FIGURE 16.15 Power distribution. (a) Power distributed using m1 for VSS and
m2 for VDD. This helps minimize the number of vias and layer crossings needed
but causes problems in the routing channels. (b) In this floorplan m1 is run
parallel to the longest side of all channels, the channel spine. This can make
automatic routing easier but may increase the number of vias and layer
crossings. (c) An expanded view of part of a channel (interconnect is shown as
lines). If power runs on different layers along the spine of a channel, this forces
signals to change layers. (d) A closeup of VDD and VSS buses as they cross.
Changing layers requires a large number of via contacts to reduce resistance.

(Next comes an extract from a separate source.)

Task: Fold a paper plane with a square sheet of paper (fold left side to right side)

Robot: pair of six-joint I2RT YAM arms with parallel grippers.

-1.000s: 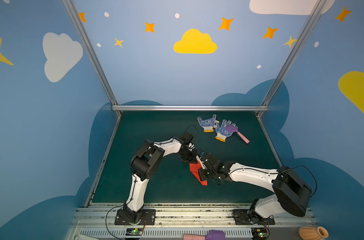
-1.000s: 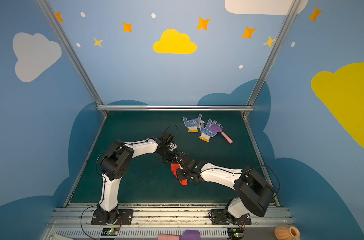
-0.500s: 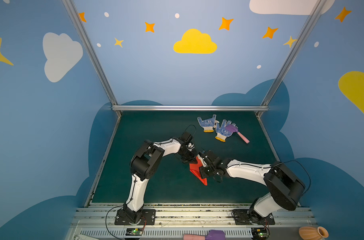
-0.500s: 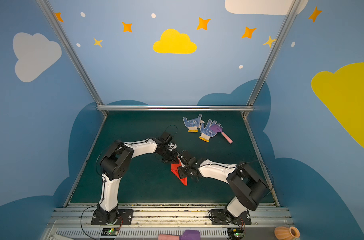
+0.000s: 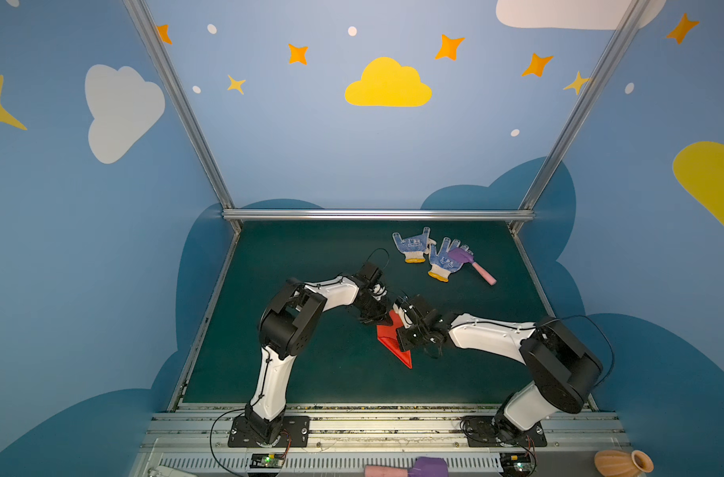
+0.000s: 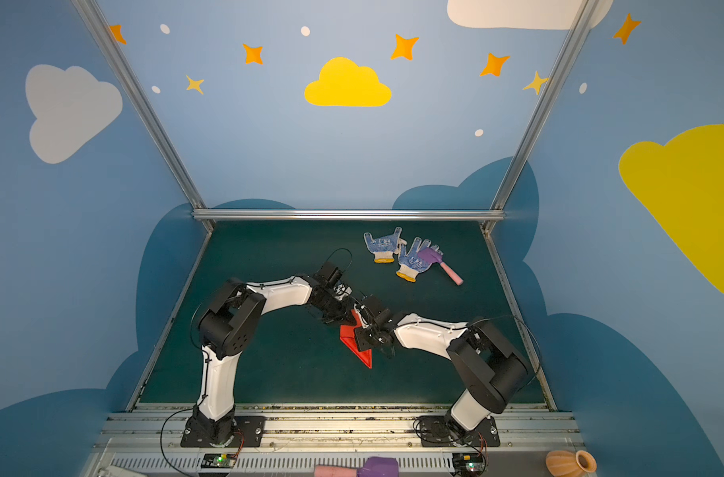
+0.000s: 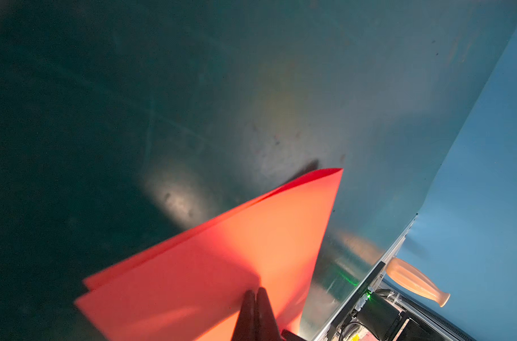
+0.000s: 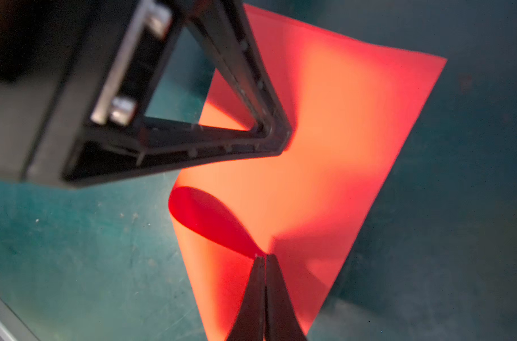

Figure 16.15 shows two possible power distribution schemes. The long direction
of a rectangular channel is the channel spine . Some automatic routers may
require that metal lines parallel to a channel spine use a preferred layer (either
m1, m2, or m3). Alternatively we say that a particular metal layer runs in a
preferred direction . Since we can have both horizontal and vertical channels, we
may have the situation shown in Figure 16.15 , where we have to decide whether
to use a preferred layer or the preferred direction for some channels. This may or
may not be handled automatically by the routing software.

16.1.6 Clock Planning


Figure 16.16 (a) shows a clock spine (not to be confused with a channel spine)
routing scheme with all clock pins driven directly from the clock driver. MGAs
and FPGAs often use this fish bone type of clock distribution scheme.
Figure 16.16 (b) shows a clock spine for a cell-based ASIC. Figure 16.16 (c)
shows the clock-driver cell, often part of a special clock-pad cell. Figure 16.16
(d) illustrates clock skew and clock latency . Since all clocked elements are
driven from one net with a clock spine, skew is caused by differing interconnect
lengths and loads. If the clock-driver delay is much larger than the interconnect
delays, a clock spine achieves minimum skew but with long latency.
FIGURE 16.16 Clock distribution. (a) A clock spine for a gate array. (b) A
clock spine for a cell-based ASIC (typical chips have thousands of clock nets).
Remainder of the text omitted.